What is cerebral palsy (CP)?
Cerebral palsy (CP) is a group of disorders that cause problems with movement, balance, and posture. CP affects the cerebral motor cortex. This is the part of the brain that directs muscle movement. In fact, the first part of the name, cerebral, means having to do with the brain. The second part, palsy, means weakness or problems with using the muscles.
What are the types of cerebral palsy (CP)?
There are different types of CP:
- Spastic cerebral palsy, which is the most common type. It causes increased muscle tone, stiff muscles, and awkward movements. Sometimes it only affects one part of the body. In other cases, it can affect both arms and legs, the trunk, and the face.
- Dyskinetic cerebral palsy, which causes problems controlling the movement of the hands, arms, feet, and legs. This can make it hard to sit and walk.
- Ataxic cerebral palsy, which causes problems with balance and coordination.
- Mixed cerebral palsy, which means that you have symptoms of more than one type.
What causes cerebral palsy (CP)?
CP is caused by abnormal development or damage to the developing brain. It could happen when:
- The cerebral motor cortex doesn't develop normally during fetal growth
- There is an injury to the brain before, during, or after birth
Both the brain damage and the disabilities it causes are permanent.
Who is at risk for cerebral palsy (CP)?
CP is more common among boys than girls.

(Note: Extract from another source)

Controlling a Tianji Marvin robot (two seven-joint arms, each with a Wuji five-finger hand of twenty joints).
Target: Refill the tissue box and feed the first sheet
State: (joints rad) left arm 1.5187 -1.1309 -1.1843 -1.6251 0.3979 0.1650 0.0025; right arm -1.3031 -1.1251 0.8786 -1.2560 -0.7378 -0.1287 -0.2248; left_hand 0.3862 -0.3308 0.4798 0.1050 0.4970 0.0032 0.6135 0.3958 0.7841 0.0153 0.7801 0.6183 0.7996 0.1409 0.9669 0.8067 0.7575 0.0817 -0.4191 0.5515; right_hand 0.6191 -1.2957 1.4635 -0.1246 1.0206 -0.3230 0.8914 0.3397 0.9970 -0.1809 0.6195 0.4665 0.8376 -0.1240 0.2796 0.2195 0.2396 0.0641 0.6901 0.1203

It affects black children more often than white children.
- Being born too small
- Being born too early
- Being born a twin or other multiple birth
- Being conceived by in vitro fertilization (IVF) or other assisted reproductive technology (ART)
- An infection in the pregnant parent
- Health problems in the pregnant parent, such as thyroid problems
- Severe jaundice
- Having complications during birth
- Rh incompatibility
- Exposure to toxins
What are the signs of cerebral palsy (CP)?
There are many different types and levels of disability with CP. So the signs can be different in each child.
The signs usually appear in the early months of life. But sometimes there is a delay in getting a diagnosis until after age two. Infants with CP often have developmental delays. They are slow to reach developmental milestones such as learning to roll over, sit, crawl, or walk. They may also have abnormal muscle tone. They may seem floppy, or they may be stiff or rigid.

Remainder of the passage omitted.